I didn't have many friends growing up. I eventually gained some once I started going to middle school, but in those early years of public education, surrounded by strange unfriendly aliens and unusual, incomprehensible situations, whenever I would be scared, or feel like I was being tested, I would always pause and ask myself "What would Mr. Spock do here?"
He was my role model. Much of what I am today is because of the character Nimoy brought to life. He will be remembered for many things, but as I write this, I won't begrudge a few tears because, well...it seems the logical thing to do.
Edit: Wow, I started tearing up all over again.
http://i.4cdn.org/m/1425062695246.jpg
When I was a kid, I had a pretty tough time. I know a lot of people complain about how High School was the toughest time for them when growing up, but for me, it was my elementary school days.
I went to a Christian elementary school in a very small town in rural Nebraska, and being a slightly built kid who didn't like sports, loved to read and soaked up anything I could get my hands on about Dinosaurs and Science Fiction, I was a prime target. To say I was unpouplar would be a large understatement. I was the bottom of the totem pole. I cannot stress enough how little I had in the way of friendly support at that time. I would see other unpopular kids get tripped and made fun of, only to have those same teary-eyed victims immediately stomp up to me and push me down because I was "suppose to take it". My unwillingness to fight, or push around others in the same way just seemed to justify my role as the abuse sponge for the other children. I had a really really hard time.
From the time I entered school until I was about 12, I had no friends and only a handful of people who were willing to be seen talking to me (for fear of being bullied themselves about it). I was a naturally solitary kid, and being bullied only increased that. One of the other factors that contributed to all the negative attention is that at that time, I was a whiner with a very short fuze. It didn't take much to get me to start complaining or stomping my little feet in impotent frustration. I still remember a day where I was driven to literal tears by a pair of other kids counting down from ten. I was maybe 2rd grade at the time (3rd at the very outside), and my distress at hearing a countdown wasn't because I had some strange aversion to numbers, but because I knew they were doing it purely to annoy me, and it worked...I was annoyed and frustrated. The more upset I got, the more fun it was for them. The more obvious my frustration, or the closer I got to just outright bawling, the more they loved it. It was after this encounter that I finally made the connection between my reaction and their pleasure. It was also about this time that my parents introduced me to classic Star Trek.

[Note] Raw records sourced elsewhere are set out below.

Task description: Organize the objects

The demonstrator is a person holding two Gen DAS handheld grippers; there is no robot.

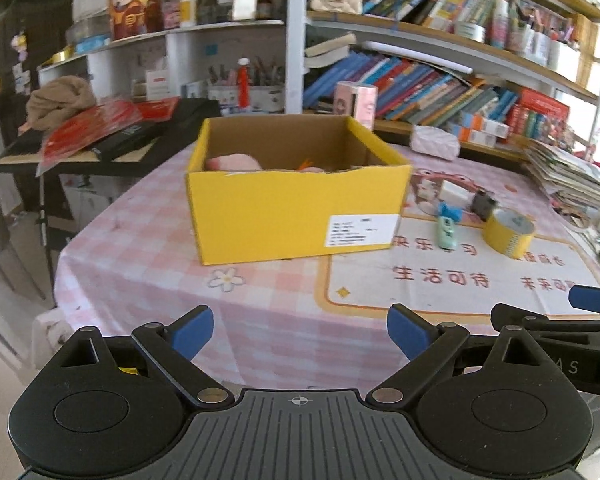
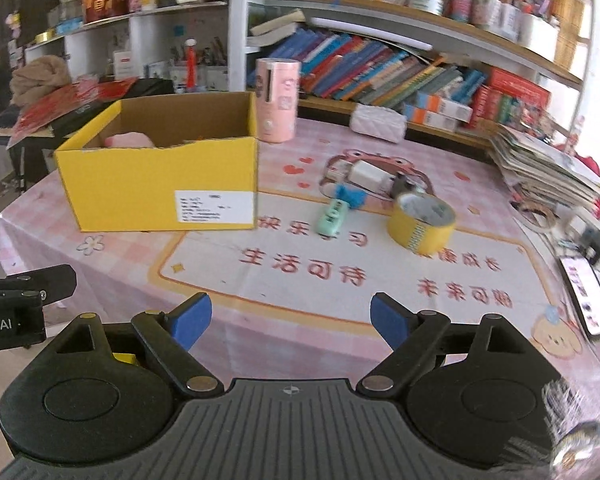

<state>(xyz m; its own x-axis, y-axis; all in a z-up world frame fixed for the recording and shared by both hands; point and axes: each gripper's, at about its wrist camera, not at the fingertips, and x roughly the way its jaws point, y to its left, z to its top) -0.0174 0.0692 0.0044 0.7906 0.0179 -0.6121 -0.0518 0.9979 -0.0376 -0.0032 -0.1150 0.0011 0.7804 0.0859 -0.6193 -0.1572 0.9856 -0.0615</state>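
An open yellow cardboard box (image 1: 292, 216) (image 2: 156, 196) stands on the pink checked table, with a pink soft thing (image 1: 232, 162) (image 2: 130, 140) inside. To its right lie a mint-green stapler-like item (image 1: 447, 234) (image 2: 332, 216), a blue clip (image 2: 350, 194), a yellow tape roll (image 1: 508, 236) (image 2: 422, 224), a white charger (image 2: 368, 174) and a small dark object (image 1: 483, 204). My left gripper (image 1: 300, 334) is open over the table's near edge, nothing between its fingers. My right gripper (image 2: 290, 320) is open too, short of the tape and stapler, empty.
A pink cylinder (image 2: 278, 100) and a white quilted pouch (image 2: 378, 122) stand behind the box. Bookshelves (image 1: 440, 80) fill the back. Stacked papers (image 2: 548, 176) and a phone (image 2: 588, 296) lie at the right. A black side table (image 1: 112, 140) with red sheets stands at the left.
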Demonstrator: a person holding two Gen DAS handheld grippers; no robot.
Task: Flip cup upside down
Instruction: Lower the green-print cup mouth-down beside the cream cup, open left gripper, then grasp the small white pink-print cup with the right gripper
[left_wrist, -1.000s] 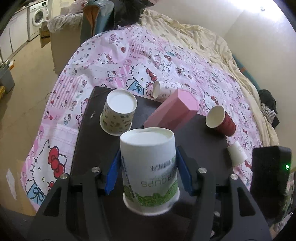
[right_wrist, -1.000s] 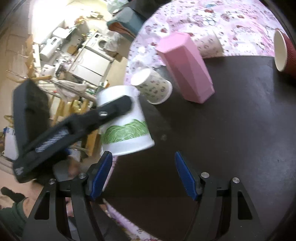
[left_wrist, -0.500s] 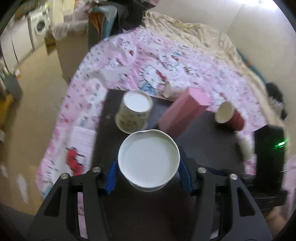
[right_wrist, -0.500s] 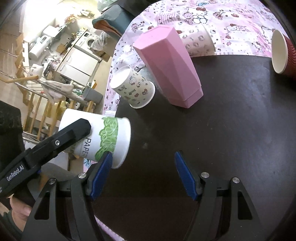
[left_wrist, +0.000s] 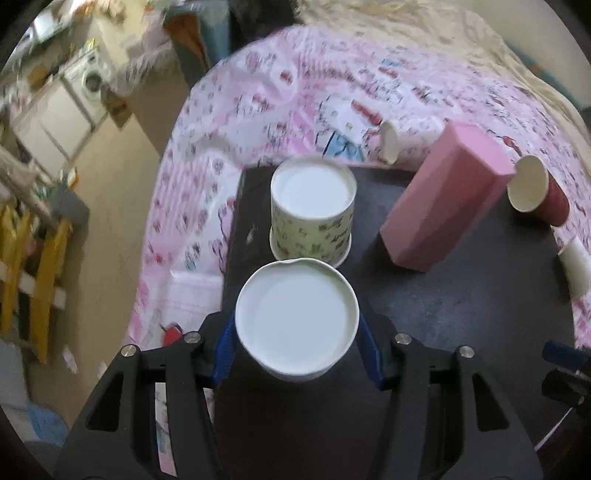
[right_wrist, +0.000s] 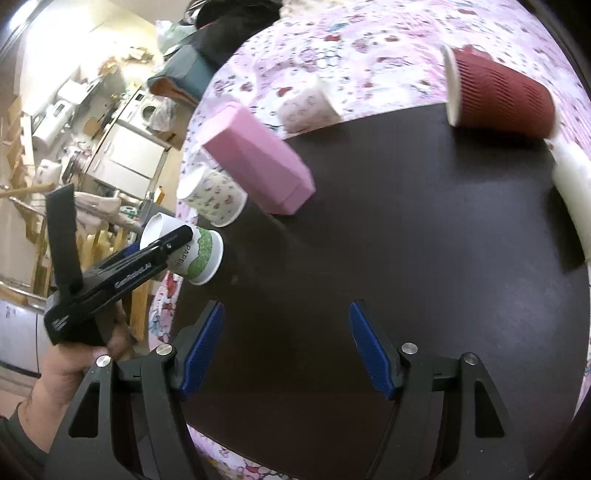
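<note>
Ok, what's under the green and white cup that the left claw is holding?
The dark board lies under the green and white cup. Its mouth faces down, held by the left claw; the spot directly beneath and the cup's inside are hidden.

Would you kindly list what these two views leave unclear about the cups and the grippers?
- Held cup, left wrist view: only its white base shows, so its rim and any contact with the board are hidden.
- Left gripper, right wrist view: the far finger is behind the cup.
- White cup, right wrist view: cut off by the edge.
- Bedspread print, left wrist view: blurred.
- Right gripper: open, holding nothing.
</note>
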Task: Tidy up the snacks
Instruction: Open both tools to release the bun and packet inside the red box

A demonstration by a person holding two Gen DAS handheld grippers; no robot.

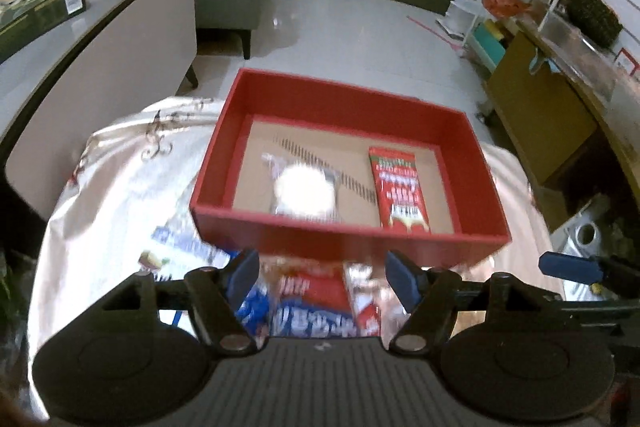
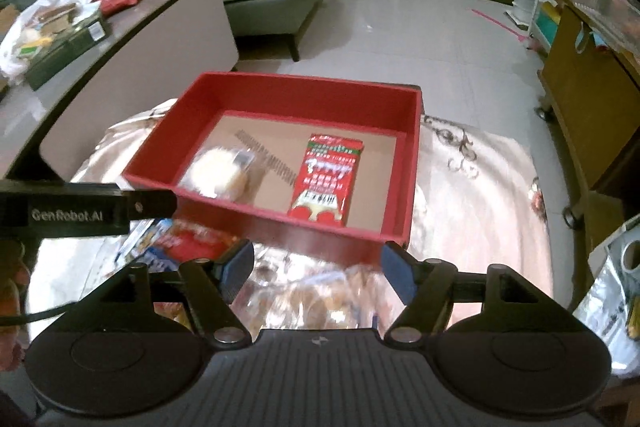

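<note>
Left wrist view shows my left gripper (image 1: 322, 273) spread wide over a red-and-blue packet (image 1: 316, 301), grasping nothing. My right gripper (image 2: 316, 267) is likewise released above a clear bag of snacks (image 2: 316, 301). Two items, a round white pastry (image 1: 306, 193) and a red packet (image 1: 400, 189), already lie in the red box (image 1: 344, 237), so I judge most remain outside.

A: The red box (image 1: 348, 239) looks like matt card, and its floor is bare brown cardboard. The cloth (image 2: 480, 195) under it has a satin sheen.

B: The red packet (image 2: 326, 183) inside is glossy printed film. The bun wrapper (image 2: 224, 175) is clear, shiny plastic.

A: The gripper fingers (image 1: 244, 275) are matt black plastic with blue pads.

B: The floor (image 2: 400, 39) is glossy, smooth tile.
</note>
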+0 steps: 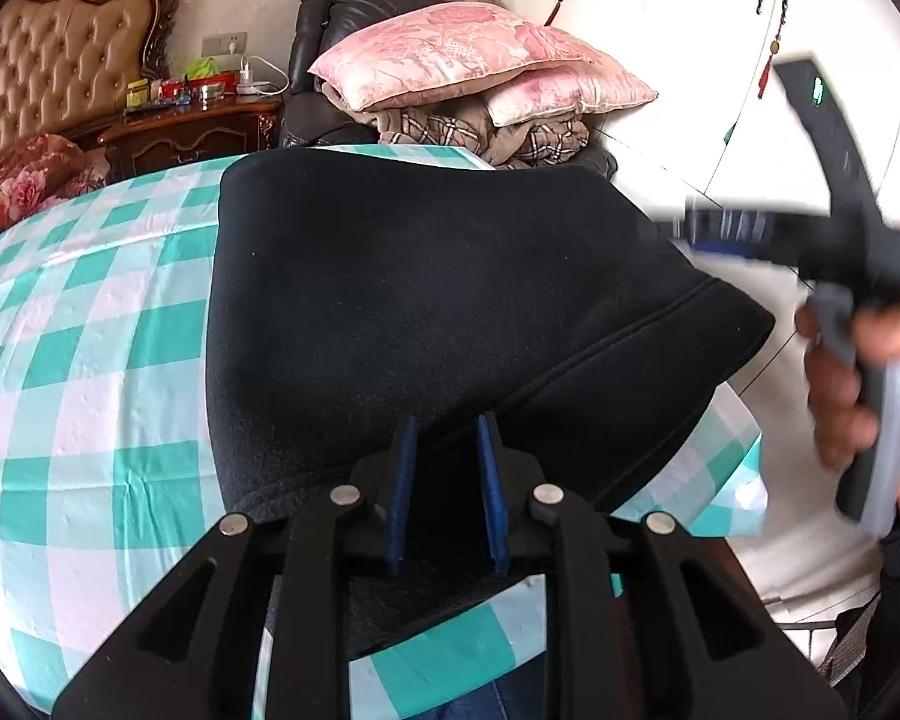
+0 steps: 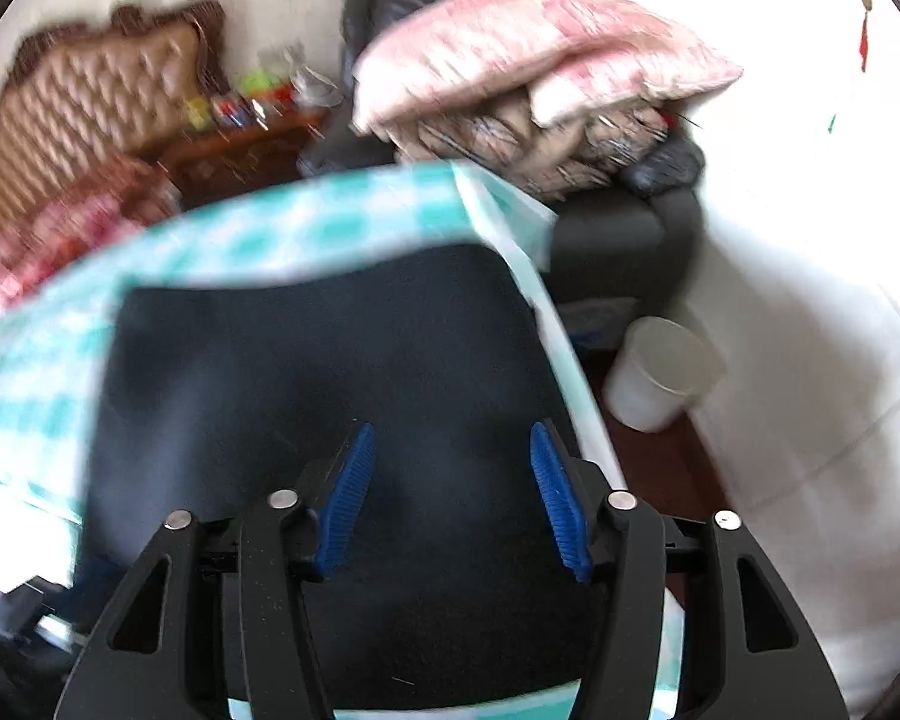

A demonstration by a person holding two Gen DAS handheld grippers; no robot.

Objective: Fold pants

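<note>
On checked cloth: black pants | left claw pinching hem | right claw spread, empty

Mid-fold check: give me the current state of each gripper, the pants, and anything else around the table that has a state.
left gripper: fingers narrowed on the near edge of the pants, gripping the fabric.
right gripper: open, holding nothing, above the pants.
pants: folded over, lying on the checked tablecloth, one corner past the table edge.
white bin: upright on the floor, looks empty.
pink pillows: stacked on the blankets.
</note>
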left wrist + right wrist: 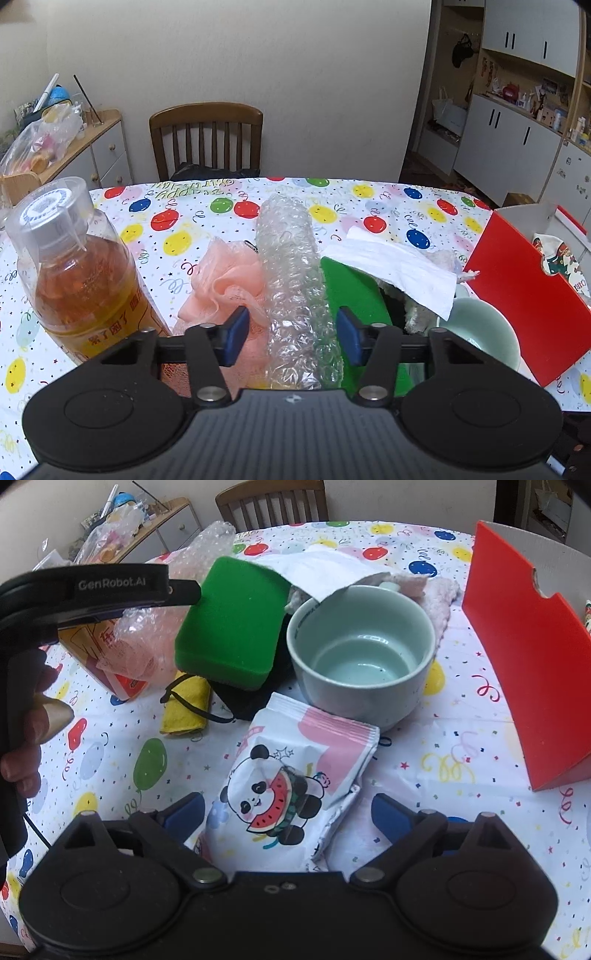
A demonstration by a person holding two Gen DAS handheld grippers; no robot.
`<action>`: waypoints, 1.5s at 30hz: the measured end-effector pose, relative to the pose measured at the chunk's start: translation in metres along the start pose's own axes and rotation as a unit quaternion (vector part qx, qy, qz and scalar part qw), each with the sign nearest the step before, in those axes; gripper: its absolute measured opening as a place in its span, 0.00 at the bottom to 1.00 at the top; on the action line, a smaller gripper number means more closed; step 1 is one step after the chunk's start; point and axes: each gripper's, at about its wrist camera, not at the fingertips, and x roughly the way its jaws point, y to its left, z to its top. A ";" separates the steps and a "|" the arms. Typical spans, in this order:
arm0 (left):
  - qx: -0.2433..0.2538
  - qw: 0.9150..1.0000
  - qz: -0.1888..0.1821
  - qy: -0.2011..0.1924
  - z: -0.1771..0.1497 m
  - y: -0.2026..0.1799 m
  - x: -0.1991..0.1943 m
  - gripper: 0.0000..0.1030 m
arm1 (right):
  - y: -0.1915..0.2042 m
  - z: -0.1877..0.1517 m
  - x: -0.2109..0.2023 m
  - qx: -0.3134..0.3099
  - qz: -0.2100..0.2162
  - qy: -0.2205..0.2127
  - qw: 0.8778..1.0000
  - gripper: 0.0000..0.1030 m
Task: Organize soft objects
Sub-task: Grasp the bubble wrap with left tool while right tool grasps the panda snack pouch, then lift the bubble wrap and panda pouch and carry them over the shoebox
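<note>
My left gripper (pixel 291 334) is open, its blue pads either side of a roll of bubble wrap (pixel 291 280) lying on the table. A peach bath pouf (pixel 225 280) lies left of the roll, a green sponge (pixel 351 288) right of it under a white tissue (pixel 395 266). My right gripper (pixel 288 812) is open over a panda-printed tissue pack (pixel 291 779). In the right wrist view the green sponge (pixel 232 616), bubble wrap (pixel 207 550), a yellow cloth (pixel 186 709) and a pink fuzzy cloth (pixel 439 598) lie around a celadon bowl (pixel 362 653).
A tea bottle (pixel 77 273) stands at the left. A red open box (pixel 524 657) stands at the right; it also shows in the left wrist view (pixel 528 295). A wooden chair (pixel 207 136) is behind the balloon-print table (pixel 369 206). The left gripper's body (pixel 92 587) reaches in from the left.
</note>
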 end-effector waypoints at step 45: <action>0.017 0.996 -0.023 -0.084 0.019 -0.025 -0.139 0.05 | -0.042 -0.022 -0.138 0.002 0.040 -0.100 0.994 0.58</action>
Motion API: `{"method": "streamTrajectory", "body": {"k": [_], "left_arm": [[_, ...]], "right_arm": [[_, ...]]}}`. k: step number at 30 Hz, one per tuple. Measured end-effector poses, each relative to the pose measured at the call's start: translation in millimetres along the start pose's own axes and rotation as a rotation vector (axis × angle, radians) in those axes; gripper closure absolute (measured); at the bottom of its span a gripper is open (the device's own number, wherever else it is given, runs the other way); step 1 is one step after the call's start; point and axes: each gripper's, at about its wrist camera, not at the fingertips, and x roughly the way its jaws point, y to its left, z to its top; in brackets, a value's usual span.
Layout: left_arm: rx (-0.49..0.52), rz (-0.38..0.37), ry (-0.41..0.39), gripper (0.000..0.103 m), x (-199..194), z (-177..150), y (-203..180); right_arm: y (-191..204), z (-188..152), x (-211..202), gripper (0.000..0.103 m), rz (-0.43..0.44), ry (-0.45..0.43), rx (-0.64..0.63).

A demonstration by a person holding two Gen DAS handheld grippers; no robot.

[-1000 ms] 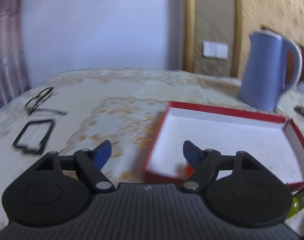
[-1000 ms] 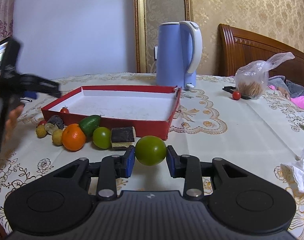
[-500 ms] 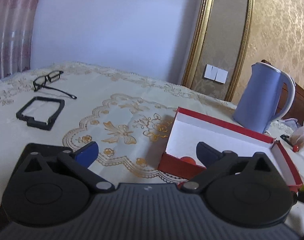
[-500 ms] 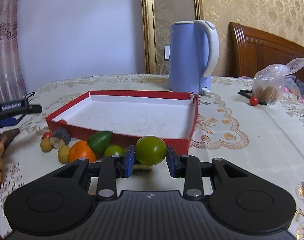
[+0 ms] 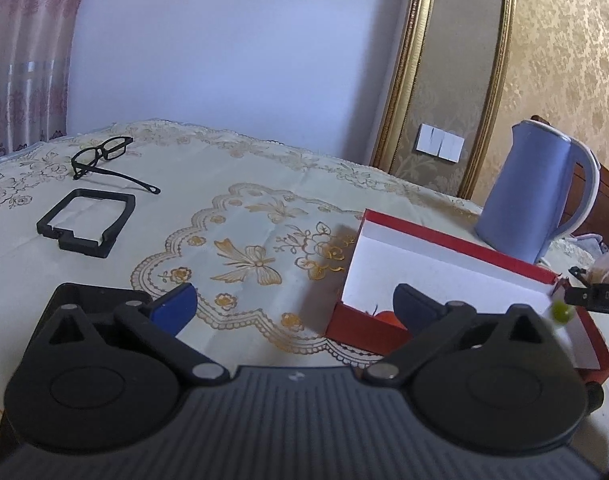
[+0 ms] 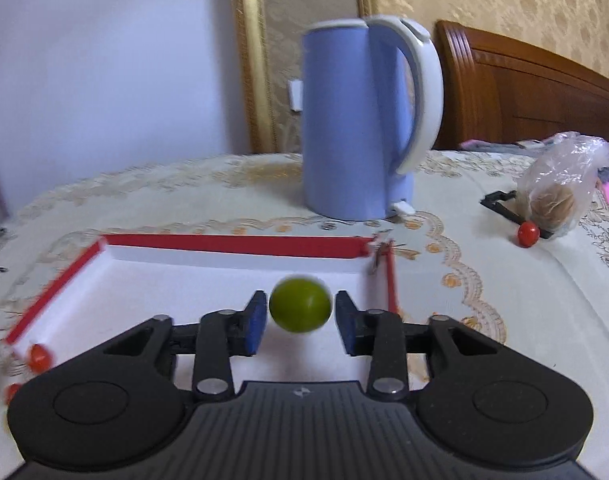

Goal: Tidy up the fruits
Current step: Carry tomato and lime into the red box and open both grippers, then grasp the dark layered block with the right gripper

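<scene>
The right gripper (image 6: 300, 317) hangs over the white floor of the red box (image 6: 232, 245), its blue pads (image 6: 255, 322) set just wider than the green fruit (image 6: 300, 309) between them. A thin gap shows on the fruit's right side. The frame is blurred, so I cannot tell whether the pads touch the fruit at all. Bare white floor lies all round the fruit, with the box's right wall near and the back wall further off.

The left gripper (image 5: 292, 306) is spread wide and grips nothing, above the desk (image 5: 232, 208) at the box's left corner. In the left view the same green fruit (image 5: 561, 312) shows small and smeared at the right edge, beside the tip of the other tool.

One blue kettle (image 6: 360, 120) stands behind the box, apart from its back wall. Two small red fruits show at the box's near left corner: one (image 6: 38, 354) at the corner itself, one (image 6: 12, 392) lower, half cut off by the gripper body. A third (image 6: 527, 234) lies by a plastic bag (image 6: 560, 184) on the right. In the left view an orange-red fruit (image 5: 386, 316) is mostly hidden behind the right finger.

Left of the box the desk carries one pair of glasses (image 5: 104, 156) and one black frame (image 5: 86, 224), well apart from the box.
</scene>
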Motion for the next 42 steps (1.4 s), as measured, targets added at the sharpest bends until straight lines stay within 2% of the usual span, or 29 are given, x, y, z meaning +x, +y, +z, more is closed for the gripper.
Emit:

My mother had started watching "The Next Generation", which had started airing just a couple years previously, and my father, who didn't like the "old bald guy", said that the original series was way better.
Being a fan of anything Science Fiction anyway, I ate up Star Trek with a passion. Cool aliens, laser guns, awesome brightly coloured uniforms and sciency-lookiing sets - it was a smorgasbord of radical fun. I latched onto the characters as if they were my very own. When riding my scooter to school, I would talk to myself, imagining I had a tiny Mr. Sulu in my head who I would order to "increase warp speed" whenever I wanted to go faster. When I would wipe out, I would ask myself for a "damage report" while I looked for scratches and bumps.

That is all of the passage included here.